- WHAT IS BEING ASKED -
Pick each line containing the word "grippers" out of the data below.

- DATA EXTRACT -
□ □ □

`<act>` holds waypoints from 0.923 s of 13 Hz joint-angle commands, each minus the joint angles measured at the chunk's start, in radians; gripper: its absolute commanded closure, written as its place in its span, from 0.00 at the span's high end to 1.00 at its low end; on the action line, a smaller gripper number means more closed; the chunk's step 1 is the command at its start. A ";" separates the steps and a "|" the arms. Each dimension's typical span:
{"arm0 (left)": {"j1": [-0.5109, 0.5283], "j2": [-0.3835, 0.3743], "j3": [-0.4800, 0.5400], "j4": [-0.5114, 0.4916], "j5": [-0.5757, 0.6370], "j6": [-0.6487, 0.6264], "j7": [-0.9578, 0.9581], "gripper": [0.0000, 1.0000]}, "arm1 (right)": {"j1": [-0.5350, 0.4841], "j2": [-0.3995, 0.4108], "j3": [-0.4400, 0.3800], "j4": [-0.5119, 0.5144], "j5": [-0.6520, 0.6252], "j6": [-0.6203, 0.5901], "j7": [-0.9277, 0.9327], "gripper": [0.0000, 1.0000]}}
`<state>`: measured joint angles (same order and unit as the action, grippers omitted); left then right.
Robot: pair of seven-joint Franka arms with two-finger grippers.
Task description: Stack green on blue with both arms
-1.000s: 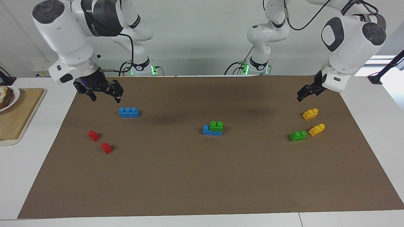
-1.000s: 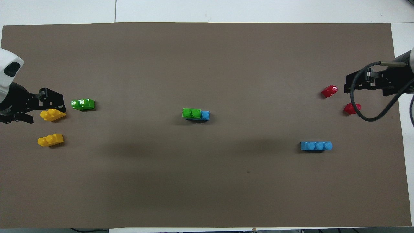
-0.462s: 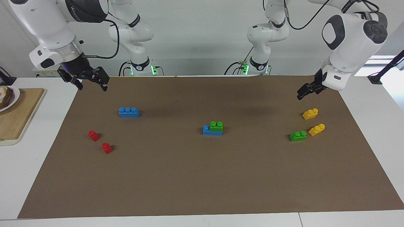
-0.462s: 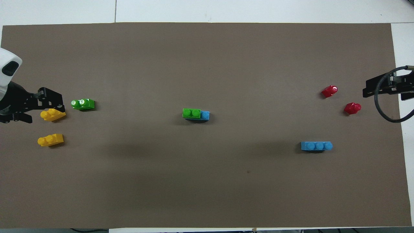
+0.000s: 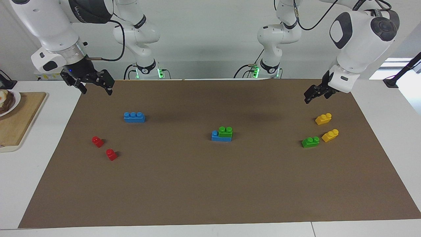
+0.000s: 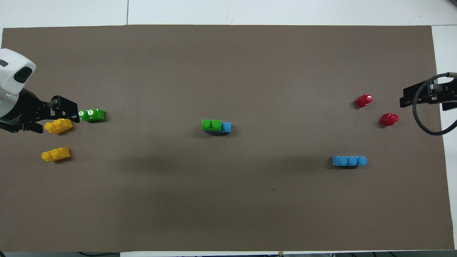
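A green brick [image 5: 225, 131] sits on a blue brick [image 5: 215, 135] in the middle of the mat, covering two of its studs; the pair also shows in the overhead view [image 6: 211, 124]. A second green brick [image 5: 310, 142] [image 6: 92, 115] lies toward the left arm's end. A second blue brick [image 5: 134, 117] [image 6: 349, 161] lies toward the right arm's end. My left gripper [image 5: 310, 95] [image 6: 57, 116] hangs open and empty over the yellow bricks beside the second green brick. My right gripper [image 5: 95, 87] [image 6: 405, 100] is open and empty, raised over the mat's edge.
Two yellow bricks [image 5: 323, 118] [image 5: 330, 135] lie next to the second green brick. Two red bricks [image 5: 97, 141] [image 5: 111, 154] lie farther from the robots than the second blue brick. A wooden board [image 5: 16, 121] with a plate lies off the mat at the right arm's end.
My right gripper rose and drew back from over the second blue brick to the mat's edge. My left gripper shifted slightly toward the table's middle. No brick moved.
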<state>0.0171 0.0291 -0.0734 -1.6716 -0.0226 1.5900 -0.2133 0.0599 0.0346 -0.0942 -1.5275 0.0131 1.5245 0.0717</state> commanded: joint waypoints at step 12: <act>0.006 0.046 -0.002 0.078 0.029 0.007 0.219 1.00 | -0.069 -0.053 0.024 -0.023 -0.068 -0.012 -0.013 0.99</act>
<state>0.0201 0.0634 -0.0684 -1.6133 -0.0174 1.5873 -0.0126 0.0059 0.0077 -0.0893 -1.5267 -0.0320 1.5231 0.0717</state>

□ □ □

- ANSWER SECTION -
`<state>`: measured joint angles (same order and unit as the action, grippers omitted); left then right.
Robot: pair of seven-joint Franka arms with two-finger grippers.

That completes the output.